Or if you decode for "rewrite" build system than try to use existing tools designed to build (cmake, meson ...)

cmake and meson, like autotools, and any other Makefile generator, have a big problem, IMO:

They are two-step systems. You first configure, then make.

The Linux man-pages set of Makefiles is a one-step build system, and you can just trust make ... to do the right thing at any point in time.
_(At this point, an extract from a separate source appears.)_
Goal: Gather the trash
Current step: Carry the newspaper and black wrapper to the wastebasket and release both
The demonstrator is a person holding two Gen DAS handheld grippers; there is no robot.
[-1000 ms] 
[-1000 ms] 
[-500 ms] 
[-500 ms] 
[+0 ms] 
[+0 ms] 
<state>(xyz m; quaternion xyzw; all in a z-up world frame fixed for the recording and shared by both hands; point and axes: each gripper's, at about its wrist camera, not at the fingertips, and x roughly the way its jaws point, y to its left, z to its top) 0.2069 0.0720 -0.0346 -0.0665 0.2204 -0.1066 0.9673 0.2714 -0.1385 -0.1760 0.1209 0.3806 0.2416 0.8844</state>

No matter how much you changed the source code, or you added new files, or removed some, it will do the "configure" as part of the "make". You don't need to make clean or things like that any more (I already forgot about the last time I ran make clean, but it's measured in years).
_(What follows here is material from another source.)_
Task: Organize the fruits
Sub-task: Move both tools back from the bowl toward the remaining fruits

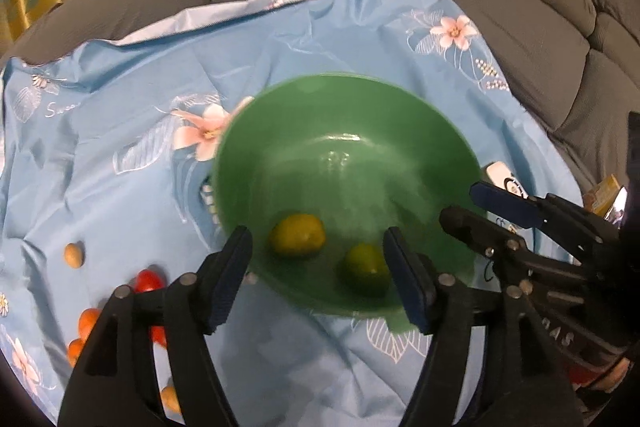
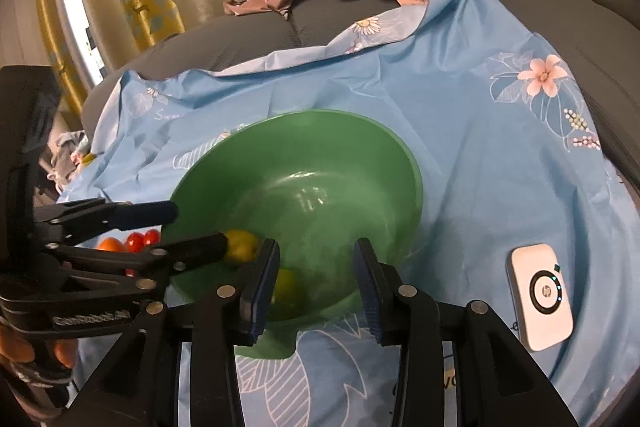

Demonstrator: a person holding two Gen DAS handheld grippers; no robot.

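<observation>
The left claw (image 1: 316, 279) is hanging wide and empty over the bowl (image 1: 348, 107) — 2 limes (image 1: 298, 235) are lying inside. The right claw (image 2: 316, 287) is gaping narrowly, holding nothing. Next, the tomatoes (image 1: 149, 279) are waiting beside the bowl — approach low, close gently.

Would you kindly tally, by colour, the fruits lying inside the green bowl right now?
Yellow fruit: 1
Green fruit: 1
Total in the green bowl: 2
</observation>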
"(GNU)Makefile written from scratch." is a step back even from current version with autotools (even though you needn't like that :-)
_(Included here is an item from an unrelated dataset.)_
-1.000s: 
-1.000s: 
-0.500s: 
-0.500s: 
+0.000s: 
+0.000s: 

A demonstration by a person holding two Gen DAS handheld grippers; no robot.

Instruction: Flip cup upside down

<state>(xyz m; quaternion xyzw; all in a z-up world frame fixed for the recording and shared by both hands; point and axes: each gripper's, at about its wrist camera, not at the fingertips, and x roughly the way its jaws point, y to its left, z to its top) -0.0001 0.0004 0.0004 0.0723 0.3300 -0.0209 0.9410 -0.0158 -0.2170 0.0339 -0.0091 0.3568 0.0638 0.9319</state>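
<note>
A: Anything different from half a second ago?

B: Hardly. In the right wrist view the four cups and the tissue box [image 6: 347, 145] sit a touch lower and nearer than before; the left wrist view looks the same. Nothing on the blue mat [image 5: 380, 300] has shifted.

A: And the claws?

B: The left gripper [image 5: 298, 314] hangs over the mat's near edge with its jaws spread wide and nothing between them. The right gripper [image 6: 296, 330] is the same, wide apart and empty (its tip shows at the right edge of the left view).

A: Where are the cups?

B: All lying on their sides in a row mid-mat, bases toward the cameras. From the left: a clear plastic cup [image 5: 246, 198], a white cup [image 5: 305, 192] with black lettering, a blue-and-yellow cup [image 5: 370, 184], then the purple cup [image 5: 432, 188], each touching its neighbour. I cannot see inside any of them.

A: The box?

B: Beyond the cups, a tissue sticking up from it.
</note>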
Please check out that project, have a look at the README, INSTALL, and CONTRIBUTING files, play with the Makefile, and tell me if you still believe that. :-)

https://git.kernel.org/pub/scm/docs/man-pages/man-pages.git

If you miss any feature of other build systems in mine, please report them at linux-man@vger.kernel.org. :)

because that was goal of autotools to generate portable makefiles :-)

A portable Makefile is quite a horrible thing. Each implementation is too different. I prefer writing high-quality GNUMakefiles, and assume that GNU Make will be available (which is true for all targets I support).

I agree with Lukas that autotools was created for a number of reasons and using plain Makefiles would resurrect those problems again. I'm not saying I like autotools, but I definitely prefer it to Makefiles. Maybe we should start using it properly, or maybe we should move on to something else, but before proposing a PR with changes I would like a discussion where the community can express their opinion about this topic.

BTW there is really great book bout Autoconf, Automake, and Libtool "Autotools: A Practitioner's Guide to GNU Autoconf, Automake, and Libtool" I highly recommend it. Much better than reinventing wheel.

A book that I should read, thank you for the recommendation.

@lslebodn

I wish you good luck with writing portable (GNU)Makefile written from scratch.

Now I can't find the source and exact quote, but I bet it was @madscientist who said something like "don't write portable Makefiles; write GNU Makefiles, and port GNU Make" :)

Ahh, it was "Paul's First Rule" what I remembered! :)

because that was goal of autotools to generate portable makefiles :-)

A portable Makefile is quite a horrible thing. Each implementation is too different. I prefer writing high-quality GNUMakefiles, and assume that GNU Make will be available (which is true for all targets I support).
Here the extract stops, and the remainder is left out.